Lactose Intolerance by Ethnicity - Geography (clone)

Project #3724 on iSENSEProject.org


Description

This data set will be used to introduce the impact genetic mutation can have on individuals, as well as how it can fuel evolution.

Humans are the only species that drink milk as adults, let alone another species' milk.  Approximately two thirds of the world's adult human population is lactose intolerant.  The ability to digest lactose, the sugar naturally found in milk, requires the ability to make lactase.  Lactase is an enzyme that breaks down lactose.  About 10,000 or so years ago, a single mutation on a single gene, located near the area where the gene to make lactase is located, occurred.  This mutation substituted just one nucleotide for another, namely a cytosine was replaced by a thymine.  Had this not occurred, it is speculated that the human population may not have been able to develop an agrarian life-style, relying on hunting and gathering for a much longer period of time.  Additionally, those with the mutation had healthier progeny than those without the mutation, allowing the mutation to spread quickly throughout Northern Europe. (Reference: http://www.nature.com/news/archaeology-the-milk-revolution-1.13471.)

The accompanying data can be used to demonstrate the percentage of the current world population that is lactose intolerant by geography (and ethnicity).  By examining the data in specific ways, students can see how individuals from northern climes are more likely to have the mutation than those in other areas and examine this in light of lifestyles.

Guiding Questions

1.  What do you notice about lactose intolerance between individuals in the following regions?

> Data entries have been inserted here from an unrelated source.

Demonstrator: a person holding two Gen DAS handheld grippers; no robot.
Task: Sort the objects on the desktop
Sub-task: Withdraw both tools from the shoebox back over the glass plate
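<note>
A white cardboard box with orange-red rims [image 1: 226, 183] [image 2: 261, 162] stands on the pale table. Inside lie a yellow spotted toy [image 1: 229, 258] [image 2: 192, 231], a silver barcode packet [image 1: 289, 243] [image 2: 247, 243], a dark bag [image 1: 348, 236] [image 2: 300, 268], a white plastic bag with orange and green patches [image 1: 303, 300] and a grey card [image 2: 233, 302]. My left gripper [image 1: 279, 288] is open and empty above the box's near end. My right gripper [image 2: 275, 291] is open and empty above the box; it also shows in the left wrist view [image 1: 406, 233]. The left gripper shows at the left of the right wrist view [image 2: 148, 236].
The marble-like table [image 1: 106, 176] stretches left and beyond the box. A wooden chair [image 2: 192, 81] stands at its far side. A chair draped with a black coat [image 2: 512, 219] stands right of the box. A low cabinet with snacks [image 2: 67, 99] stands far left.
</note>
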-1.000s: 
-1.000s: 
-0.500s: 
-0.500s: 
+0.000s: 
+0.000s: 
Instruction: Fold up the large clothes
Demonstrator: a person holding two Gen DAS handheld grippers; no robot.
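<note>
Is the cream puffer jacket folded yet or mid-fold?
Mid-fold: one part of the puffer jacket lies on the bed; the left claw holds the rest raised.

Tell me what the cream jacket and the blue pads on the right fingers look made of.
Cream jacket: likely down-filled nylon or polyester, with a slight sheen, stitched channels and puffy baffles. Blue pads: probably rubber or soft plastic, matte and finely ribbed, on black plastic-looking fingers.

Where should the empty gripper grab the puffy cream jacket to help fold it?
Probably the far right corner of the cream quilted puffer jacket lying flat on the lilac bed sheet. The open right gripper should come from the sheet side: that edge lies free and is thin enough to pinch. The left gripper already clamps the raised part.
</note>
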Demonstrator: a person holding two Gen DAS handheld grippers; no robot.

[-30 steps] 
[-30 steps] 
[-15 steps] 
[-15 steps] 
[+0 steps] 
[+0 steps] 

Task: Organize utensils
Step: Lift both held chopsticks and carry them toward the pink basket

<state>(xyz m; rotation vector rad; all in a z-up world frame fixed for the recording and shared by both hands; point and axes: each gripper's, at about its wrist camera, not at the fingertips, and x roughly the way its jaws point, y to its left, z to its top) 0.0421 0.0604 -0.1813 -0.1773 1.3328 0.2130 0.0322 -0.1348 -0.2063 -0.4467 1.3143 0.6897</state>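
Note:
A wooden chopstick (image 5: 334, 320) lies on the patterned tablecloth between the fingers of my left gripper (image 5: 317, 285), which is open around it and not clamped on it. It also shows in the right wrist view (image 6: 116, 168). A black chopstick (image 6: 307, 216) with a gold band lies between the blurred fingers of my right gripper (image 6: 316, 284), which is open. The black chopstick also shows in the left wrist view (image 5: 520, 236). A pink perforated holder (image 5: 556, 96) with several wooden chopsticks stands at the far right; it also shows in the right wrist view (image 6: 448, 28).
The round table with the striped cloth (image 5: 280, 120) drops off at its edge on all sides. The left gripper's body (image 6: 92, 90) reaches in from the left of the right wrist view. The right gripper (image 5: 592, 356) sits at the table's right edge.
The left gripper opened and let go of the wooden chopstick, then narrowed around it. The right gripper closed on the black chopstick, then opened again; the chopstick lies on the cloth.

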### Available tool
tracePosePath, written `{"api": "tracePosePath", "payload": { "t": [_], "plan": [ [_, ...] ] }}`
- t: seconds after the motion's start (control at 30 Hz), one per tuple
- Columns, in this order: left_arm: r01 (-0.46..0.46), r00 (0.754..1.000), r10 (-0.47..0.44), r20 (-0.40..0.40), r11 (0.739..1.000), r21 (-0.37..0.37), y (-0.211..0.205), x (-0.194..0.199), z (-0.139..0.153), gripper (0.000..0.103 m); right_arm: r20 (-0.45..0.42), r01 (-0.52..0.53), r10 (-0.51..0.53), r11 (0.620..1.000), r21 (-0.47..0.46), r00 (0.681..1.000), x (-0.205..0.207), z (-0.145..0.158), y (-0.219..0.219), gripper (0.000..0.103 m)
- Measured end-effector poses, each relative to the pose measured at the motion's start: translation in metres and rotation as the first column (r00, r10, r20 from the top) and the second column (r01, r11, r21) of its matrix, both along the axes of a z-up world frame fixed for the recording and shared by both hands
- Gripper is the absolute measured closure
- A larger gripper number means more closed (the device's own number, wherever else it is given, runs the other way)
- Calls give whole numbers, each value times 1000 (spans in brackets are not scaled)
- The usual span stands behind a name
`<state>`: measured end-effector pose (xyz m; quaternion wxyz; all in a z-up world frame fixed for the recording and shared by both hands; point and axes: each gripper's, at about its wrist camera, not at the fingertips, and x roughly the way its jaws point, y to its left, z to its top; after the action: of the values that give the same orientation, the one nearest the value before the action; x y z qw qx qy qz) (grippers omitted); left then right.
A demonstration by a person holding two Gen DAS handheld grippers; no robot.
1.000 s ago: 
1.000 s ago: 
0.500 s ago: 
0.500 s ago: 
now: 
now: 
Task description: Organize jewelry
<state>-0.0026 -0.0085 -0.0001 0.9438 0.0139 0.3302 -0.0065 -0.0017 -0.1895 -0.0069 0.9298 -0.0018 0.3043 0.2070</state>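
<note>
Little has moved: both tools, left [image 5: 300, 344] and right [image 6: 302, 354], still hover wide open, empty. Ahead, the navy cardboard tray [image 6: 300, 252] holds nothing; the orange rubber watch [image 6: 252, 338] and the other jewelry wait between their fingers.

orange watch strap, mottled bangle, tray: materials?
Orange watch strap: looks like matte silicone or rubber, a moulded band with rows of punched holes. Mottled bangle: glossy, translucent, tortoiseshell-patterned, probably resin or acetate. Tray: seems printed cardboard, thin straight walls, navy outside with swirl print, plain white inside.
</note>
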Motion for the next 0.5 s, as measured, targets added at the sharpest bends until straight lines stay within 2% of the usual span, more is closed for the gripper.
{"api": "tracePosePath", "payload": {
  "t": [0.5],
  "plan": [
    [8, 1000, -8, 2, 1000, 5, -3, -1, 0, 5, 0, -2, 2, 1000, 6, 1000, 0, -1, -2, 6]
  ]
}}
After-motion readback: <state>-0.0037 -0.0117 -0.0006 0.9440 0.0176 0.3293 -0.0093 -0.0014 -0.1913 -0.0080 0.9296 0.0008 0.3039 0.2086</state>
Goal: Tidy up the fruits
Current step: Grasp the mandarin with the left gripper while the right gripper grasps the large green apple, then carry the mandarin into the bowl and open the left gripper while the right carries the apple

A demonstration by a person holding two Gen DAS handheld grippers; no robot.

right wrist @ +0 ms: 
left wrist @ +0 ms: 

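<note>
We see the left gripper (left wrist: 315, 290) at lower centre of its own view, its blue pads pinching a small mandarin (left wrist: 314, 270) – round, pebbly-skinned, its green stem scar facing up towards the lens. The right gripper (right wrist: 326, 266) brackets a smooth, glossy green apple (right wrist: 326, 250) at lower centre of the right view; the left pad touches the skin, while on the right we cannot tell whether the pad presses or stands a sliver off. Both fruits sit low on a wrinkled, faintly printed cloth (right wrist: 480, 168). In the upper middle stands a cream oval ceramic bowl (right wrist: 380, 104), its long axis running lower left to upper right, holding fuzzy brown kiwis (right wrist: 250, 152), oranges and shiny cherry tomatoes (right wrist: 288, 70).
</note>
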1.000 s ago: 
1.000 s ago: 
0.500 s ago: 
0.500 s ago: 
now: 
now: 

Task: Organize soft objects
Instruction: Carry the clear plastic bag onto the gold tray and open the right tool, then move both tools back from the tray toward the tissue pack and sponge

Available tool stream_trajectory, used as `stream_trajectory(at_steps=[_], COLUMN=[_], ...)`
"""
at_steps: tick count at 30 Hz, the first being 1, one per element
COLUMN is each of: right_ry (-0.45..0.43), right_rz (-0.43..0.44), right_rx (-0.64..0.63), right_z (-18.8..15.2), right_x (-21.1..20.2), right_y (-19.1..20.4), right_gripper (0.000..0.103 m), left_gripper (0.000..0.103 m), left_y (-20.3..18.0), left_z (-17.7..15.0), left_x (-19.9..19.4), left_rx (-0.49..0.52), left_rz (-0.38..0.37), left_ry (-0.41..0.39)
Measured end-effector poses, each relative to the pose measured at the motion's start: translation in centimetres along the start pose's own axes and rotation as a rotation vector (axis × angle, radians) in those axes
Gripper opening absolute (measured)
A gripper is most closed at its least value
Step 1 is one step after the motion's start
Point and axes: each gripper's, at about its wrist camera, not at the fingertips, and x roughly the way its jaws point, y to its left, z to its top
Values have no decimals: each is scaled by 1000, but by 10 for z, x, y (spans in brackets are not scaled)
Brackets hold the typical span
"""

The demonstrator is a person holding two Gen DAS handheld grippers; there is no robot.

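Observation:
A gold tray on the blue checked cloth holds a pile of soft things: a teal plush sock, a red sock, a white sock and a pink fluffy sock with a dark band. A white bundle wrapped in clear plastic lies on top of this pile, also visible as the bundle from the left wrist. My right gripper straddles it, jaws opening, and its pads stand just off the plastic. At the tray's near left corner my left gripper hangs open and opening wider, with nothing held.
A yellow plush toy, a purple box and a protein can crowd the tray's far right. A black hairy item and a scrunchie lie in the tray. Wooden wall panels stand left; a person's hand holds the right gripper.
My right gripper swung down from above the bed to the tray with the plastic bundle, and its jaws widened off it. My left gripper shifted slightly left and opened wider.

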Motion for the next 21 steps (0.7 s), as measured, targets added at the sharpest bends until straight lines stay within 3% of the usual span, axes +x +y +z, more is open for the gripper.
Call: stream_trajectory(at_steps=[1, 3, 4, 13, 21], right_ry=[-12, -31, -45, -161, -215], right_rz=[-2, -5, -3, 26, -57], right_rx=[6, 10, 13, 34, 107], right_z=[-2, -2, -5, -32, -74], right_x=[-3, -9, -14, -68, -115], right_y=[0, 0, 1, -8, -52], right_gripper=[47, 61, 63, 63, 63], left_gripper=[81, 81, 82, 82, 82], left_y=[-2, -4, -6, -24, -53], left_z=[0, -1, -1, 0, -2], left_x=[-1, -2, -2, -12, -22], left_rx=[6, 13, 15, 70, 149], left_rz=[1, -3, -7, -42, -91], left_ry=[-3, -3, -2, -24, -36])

    a.  Northern and Southern France

    b.  Northern and Southern India

    c.  Indigenous North Americans and Anglo North Americans

    d.  Finnish, Austrian, German, and British (UK)

2.  Using the world maps provided, shade in those areas with the highest populations of lactose tolerant individuals.  What do you notice about these regions?

3.  How would you explain the differences in lactose tolerance/intolerance in the various regions?


Data Source

ProCon.org  http://milk.procon.org/view.resource.php?resourceID=000661 *

* The following categories were reported as a range of percents in the original data. In order to utilize the data in iSense, the middle of the range was used to create the visualization.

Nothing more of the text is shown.